深度神经网络（dnn）在计算机视觉和自然语言处理等许多领域都得到了普及。然而，随着数据量和模型复杂度的增加，训练深度神经网络的时间越来越长。虽然使用多个GPU并行进行分布式DNN训练是一种常见的解决方案，但它在GPU资源管理和调度方面带来了挑战。一个关键的挑战是最小化分配给DNN训练任务的gpu之间的通信成本。高昂的通信成本（由机架间或机器间数据传输等因素引起）可能导致硬件瓶颈和网络延迟，最终减慢训练速度。降低这些成本有助于更有效的数据传输和同步，直接加速训练过程。尽管深度强化学习（DRL）在GPU资源调度方面表现出了良好的前景，但现有的方法往往缺乏对硬件拓扑的考虑。此外，大多数提出的GPU调度器忽略了启发式策略和DRL策略相结合的可能性。为了应对这些挑战，我们引入了TopDRL，这是一种创新的混合调度器，它集成了深度强化学习（DRL）和启发式方法来增强GPU的作业调度。TopDRL使用多分支卷积神经网络（CNN）模型进行作业选择，并使用启发式方法进行GPU分配。在每个时间步，CNN模型选择一个作业，然后采用启发式方法从集群中选择彼此最接近的可用gpu。强化学习（RL）用于训练CNN模型选择最大吞吐量奖励的任务。对具有真实作业的数据集进行的广泛评估表明，TopDRL明显优于使用启发式或其他DRL模型进行作业选择和资源分配的六个基准调度器。

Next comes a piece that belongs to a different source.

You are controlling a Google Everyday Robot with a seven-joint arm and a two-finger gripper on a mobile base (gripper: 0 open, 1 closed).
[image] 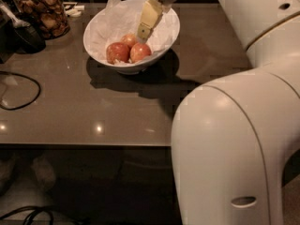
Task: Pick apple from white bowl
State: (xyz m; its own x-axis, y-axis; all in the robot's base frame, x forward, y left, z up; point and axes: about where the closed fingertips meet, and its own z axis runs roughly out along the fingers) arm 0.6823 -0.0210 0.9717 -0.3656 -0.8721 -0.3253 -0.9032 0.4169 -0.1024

本文章由计算机程序翻译，如有差异，请以英文原文为准。

求助全文

约1分钟内获得全文求助全文

来源期刊

Journal of Parallel and Distributed Computing 工程技术-计算机：理论方法

CiteScore

10.30

自引率

2.60%

发文量

172

审稿时长

12 months

期刊介绍： This international journal is directed to researchers, engineers, educators, managers, programmers, and users of computers who have particular interests in parallel processing and/or distributed computing. The Journal of Parallel and Distributed Computing publishes original research papers and timely review articles on the theory, design, evaluation, and use of parallel and/or distributed computing systems. The journal also features special issues on these topics; again covering the full range from the design to the use of our targeted systems.